Sibang: un élève de 6ème tue son camarade d’un coup de ciseaux

Lycee de Sibang © GMT

Le lycée Jean-Baptiste Obiang Etoughe de Sibang, situé dans le 6ème arrondissement de Libreville, a été le théâtre d’un drame qui a coûté la vie dimanche dernier au jeune D.E.N. , élève en classe de  5ème dans cet etablissement secondaire. Quelques jours plus tôt, à la suite d’un match de football, la victime avait reçu un coup de ciseaux de la part d’un autre élève âgé de seulement 12 ans.



Le 4 décembre dernier, D.E.N. , âgé de 15 ans et inscrit en classe de 5ème au lycée Jean-Baptiste Obiang Etoughe, avait reçu au cours d’une bagarre, un coup de ciseaux sur la tempe, aux alentours de l’établissement. L’adolescent a succombé à ses blessures dimanche dernier à l’Hôpital d’instruction des armées Omar Bongo Ondimba où il avait été transporté en urgence. Le meurtrier présumé, O.N.D. , âgé de 12 ans et inscrit en classe de 6ème dans le même lycée, a été interpellé par les éléments du commissariat de police de Nzeng Ayong.

Le mobile de ce geste incompréhensible venant d’un enfant serait, selon ses propres aveux, des railleries qu’il aurait subies de la part de la victime, lors d’un match de football disputé près du stade Augustin Monedan de Sibang. D.E.N. se serait moqué du jeune O.N.D. lorsqu’il a été dribblé par un autre joueur. « Se sentant blessé dans son amour-propre, il (O.N.D.) est rapidement allé prendre dans son cartable une paire de ciseaux. Il l’a mise dans sa poche», a indiqué une source proche du commissariat de Nzeng Ayong.

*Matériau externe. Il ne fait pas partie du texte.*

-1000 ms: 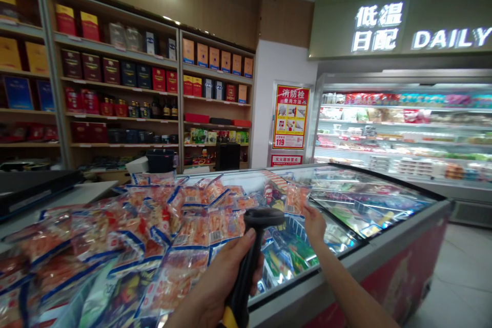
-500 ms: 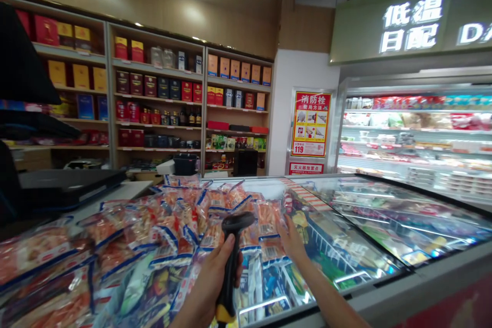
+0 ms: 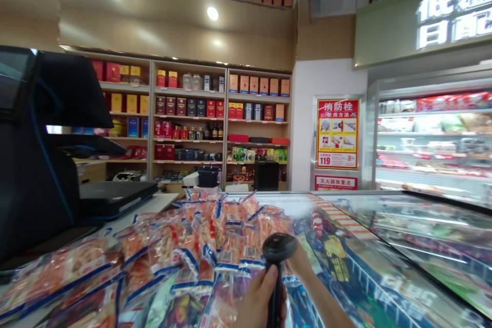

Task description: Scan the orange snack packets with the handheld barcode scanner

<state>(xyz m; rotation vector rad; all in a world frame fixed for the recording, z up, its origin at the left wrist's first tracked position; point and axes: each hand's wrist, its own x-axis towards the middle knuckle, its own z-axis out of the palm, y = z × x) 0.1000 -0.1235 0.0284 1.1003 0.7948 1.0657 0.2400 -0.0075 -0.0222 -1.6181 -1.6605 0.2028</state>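
Observation:
My left hand is wrapped round the handle of a black handheld barcode scanner, held upright at the lower middle. Behind the scanner head is my right hand; its fingers are hidden there, so I cannot see whether they hold anything. Close to both hands lie clear, blue-edged plastic packets of orange-pink food, several with barcode labels. They are heaped on top of a glass-lidded freezer. Bluish packages show around my right forearm.
A black checkout machine stands at the left beside the heap. Shelves of boxed goods line the back wall. A red and yellow fire-hydrant notice hangs right of them. A lit refrigerated display stands far right.
The view has turned left and up. The scanner has moved right in the picture, and its head now covers my right hand's fingers, which were beside a packet before.

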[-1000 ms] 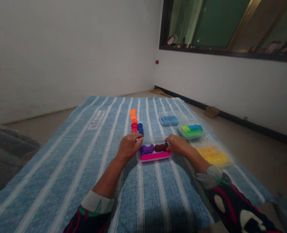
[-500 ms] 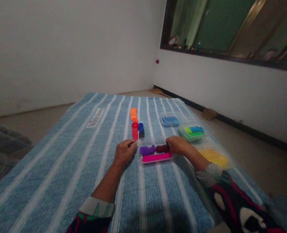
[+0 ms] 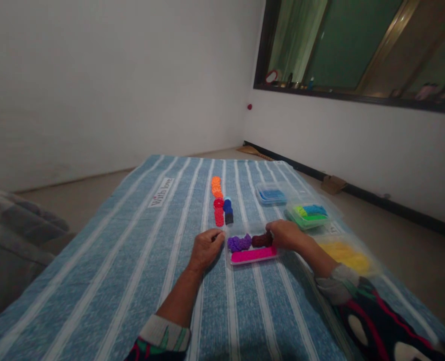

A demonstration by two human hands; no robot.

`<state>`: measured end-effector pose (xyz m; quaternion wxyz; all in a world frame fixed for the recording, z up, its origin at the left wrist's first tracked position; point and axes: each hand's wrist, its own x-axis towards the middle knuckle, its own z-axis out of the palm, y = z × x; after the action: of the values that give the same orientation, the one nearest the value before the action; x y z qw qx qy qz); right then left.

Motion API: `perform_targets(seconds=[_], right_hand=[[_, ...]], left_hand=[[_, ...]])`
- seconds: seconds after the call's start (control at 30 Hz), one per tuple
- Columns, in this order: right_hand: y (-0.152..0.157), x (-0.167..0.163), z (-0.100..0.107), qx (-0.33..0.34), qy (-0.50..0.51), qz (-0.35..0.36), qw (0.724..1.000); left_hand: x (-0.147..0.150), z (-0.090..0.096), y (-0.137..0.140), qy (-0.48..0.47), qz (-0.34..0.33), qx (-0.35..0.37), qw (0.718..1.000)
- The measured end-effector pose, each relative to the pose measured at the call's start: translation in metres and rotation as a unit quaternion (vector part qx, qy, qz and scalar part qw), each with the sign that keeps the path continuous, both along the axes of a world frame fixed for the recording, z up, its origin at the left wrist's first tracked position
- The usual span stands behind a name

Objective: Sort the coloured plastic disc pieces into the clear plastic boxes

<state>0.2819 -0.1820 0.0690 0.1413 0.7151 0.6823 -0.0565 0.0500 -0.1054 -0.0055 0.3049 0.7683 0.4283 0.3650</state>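
A clear plastic box (image 3: 278, 254) lies in front of me, holding a purple knobbly lump (image 3: 239, 243), a dark brown lump (image 3: 260, 240) and a bright pink strip (image 3: 253, 255). They look like modelling clay. My right hand (image 3: 285, 234) is closed at the box's right end, its fingertips on the end of the brown lump. At the left side of the box, my left hand (image 3: 206, 249) is closed with thumb and finger together; anything between them is too small to make out. Just beyond are red pieces (image 3: 219, 215), dark blue pieces (image 3: 227, 205) and an orange row (image 3: 217, 187).
To the right stand clear boxes: one with blue contents (image 3: 272, 196), one with green and blue pieces (image 3: 312, 213), one with yellow contents (image 3: 345, 256). A striped blue cloth (image 3: 140, 281) covers the table. A grey padded seat (image 3: 15, 250) is at the left.
The view has shifted, so everything sits lower and further right in the picture. Both hands keep nearly the same places beside the box.
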Motion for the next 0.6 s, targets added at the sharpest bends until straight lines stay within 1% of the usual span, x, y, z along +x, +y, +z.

A son retour sur le terrain de jeu, les invectives reprennent entre les deux adolescents qui en viennent finalement aux mains. « C’est pendant qu’ils se battaient que O.N.D. sort de sa poche la paire de ciseaux et la plante sur la tempe de son camarade, puis prend aussitôt la fuite pour rejoindre son domicile », a ajouté la même source. Le jeune homme finira par avouer son geste fatal à son père, qui se rendra à la brigade de gendarmerie de Melen, avant que les policiers du commissariat de Nzeng Ayong ne procèdent à l’interpellation du gamin. Ce dernier devrait être présenté devant un juge des mineurs cette semaine, bien qu’à 12 ans, il ne peut pas encore être reconnu responsable pénalement.

Cet énième fait de violence en milieu scolaire met une fois de plus en lumière l’agonie du système éducatif gabonais, et questionne tout un chacun sur les valeurs que nous devons inculquer à nos enfants. Rappelons que le 8 novembre dernier, le ministre de la Justice Edgard Anicet Mboumbou Miyakou annonçait la prochaine mise en place d’un mécanisme d’alerte et d’intervention rapide en milieu scolaire pour lutter contre la violence au sein des établissements.